Task statement
Return each line below exactly as it reads, and omit any image in it.

Data extract
========================================

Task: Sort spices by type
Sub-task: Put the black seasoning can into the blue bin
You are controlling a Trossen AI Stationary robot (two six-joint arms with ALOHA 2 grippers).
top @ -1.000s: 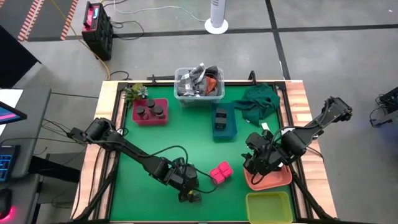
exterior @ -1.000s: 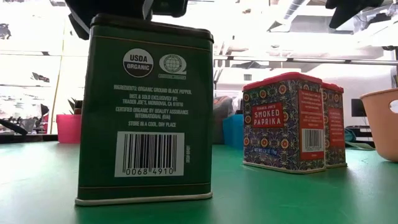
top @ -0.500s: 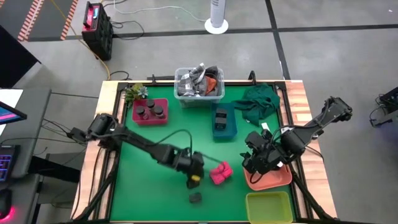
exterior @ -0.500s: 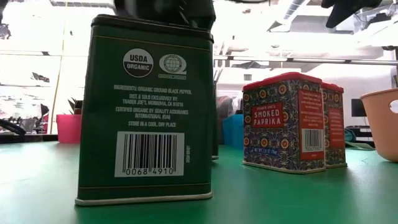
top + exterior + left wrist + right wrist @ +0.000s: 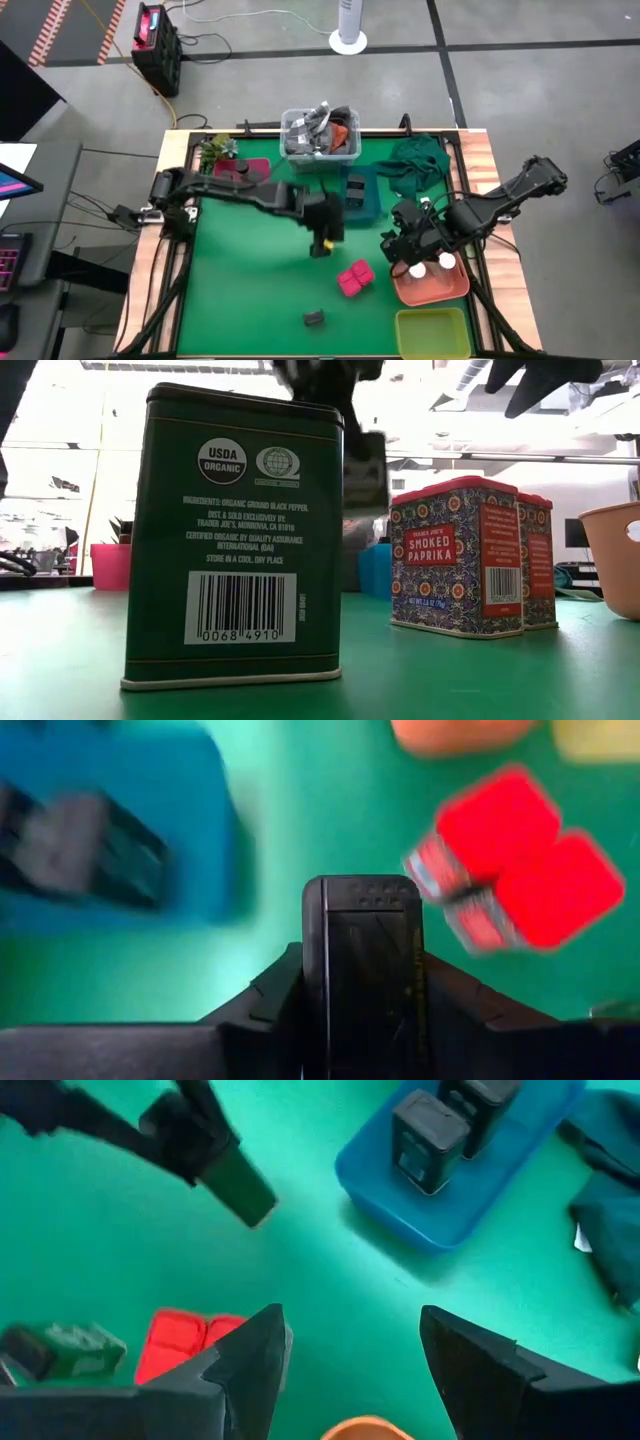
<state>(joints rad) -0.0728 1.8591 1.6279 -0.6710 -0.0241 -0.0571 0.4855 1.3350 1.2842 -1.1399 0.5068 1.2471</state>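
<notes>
My left gripper (image 5: 322, 238) hangs over the table's middle, shut on a dark grey rectangular box (image 5: 362, 960) that also shows in the right wrist view (image 5: 240, 1185). Just beyond it the blue tray (image 5: 372, 208) holds two more dark boxes (image 5: 355, 188). Two bright pink blocks (image 5: 353, 278) stand side by side on the green mat. Another dark box (image 5: 314, 318), a green pepper tin (image 5: 235, 550), stands on its base near the near edge. My right gripper (image 5: 398, 248) hovers open beside the salmon tray (image 5: 430, 290), which holds white-capped jars (image 5: 445, 262). My left gripper pinches the dark box between its two fingers (image 5: 270, 995), one on each long side. The box's end (image 5: 362, 895) sticks out past the fingertips. The fingers point down at a slant, and the box hangs tilted and clear of the mat.
A pink tray (image 5: 240, 180) with dark round jars sits at the far left, partly under my left arm. A clear bin of clutter (image 5: 320, 135) and a green cloth (image 5: 415, 165) lie along the far edge. A yellow tray (image 5: 432, 333) stands at the near right.
My left gripper has risen from near the near edge and travelled toward the far edge, up to the blue tray, carrying one dark box lifted clear. The other dark box stayed in place. My right gripper has shifted slightly toward the table's left.
</notes>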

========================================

Response to this exercise
Task: Sort spices by type
Sub-task: Put the black seasoning can into the blue bin
You are controlling a Trossen AI Stationary robot (two six-joint arms with ALOHA 2 grippers).
top @ -1.000s: 
exterior @ -1.000s: 
top @ -0.500s: 
exterior @ -0.500s: 
top + exterior + left wrist + right wrist @ +0.000s: 
<state>(joints rad) -0.0728 1.8591 1.6279 -0.6710 -0.0241 -0.0571 0.4855 1.3350 1.2842 -1.1399 0.5068 1.2471</state>
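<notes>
My left gripper (image 5: 322, 238) hangs over the table's middle, shut on a dark grey rectangular box (image 5: 362, 960) that also shows in the right wrist view (image 5: 240, 1185). Just beyond it the blue tray (image 5: 372, 208) holds two more dark boxes (image 5: 355, 188). Two bright pink blocks (image 5: 353, 278) stand side by side on the green mat. Another dark box (image 5: 314, 318), a green pepper tin (image 5: 235, 550), stands on its base near the near edge. My right gripper (image 5: 398, 248) hovers open beside the salmon tray (image 5: 430, 290), which holds white-capped jars (image 5: 445, 262). My left gripper pinches the dark box between its two fingers (image 5: 270, 995), one on each long side. The box's end (image 5: 362, 895) sticks out past the fingertips. The fingers point down at a slant, and the box hangs tilted and clear of the mat.
A pink tray (image 5: 240, 180) with dark round jars sits at the far left, partly under my left arm. A clear bin of clutter (image 5: 320, 135) and a green cloth (image 5: 415, 165) lie along the far edge. A yellow tray (image 5: 432, 333) stands at the near right.
My left gripper has risen from near the near edge and travelled toward the far edge, up to the blue tray, carrying one dark box lifted clear. The other dark box stayed in place. My right gripper has shifted slightly toward the table's left.
</notes>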

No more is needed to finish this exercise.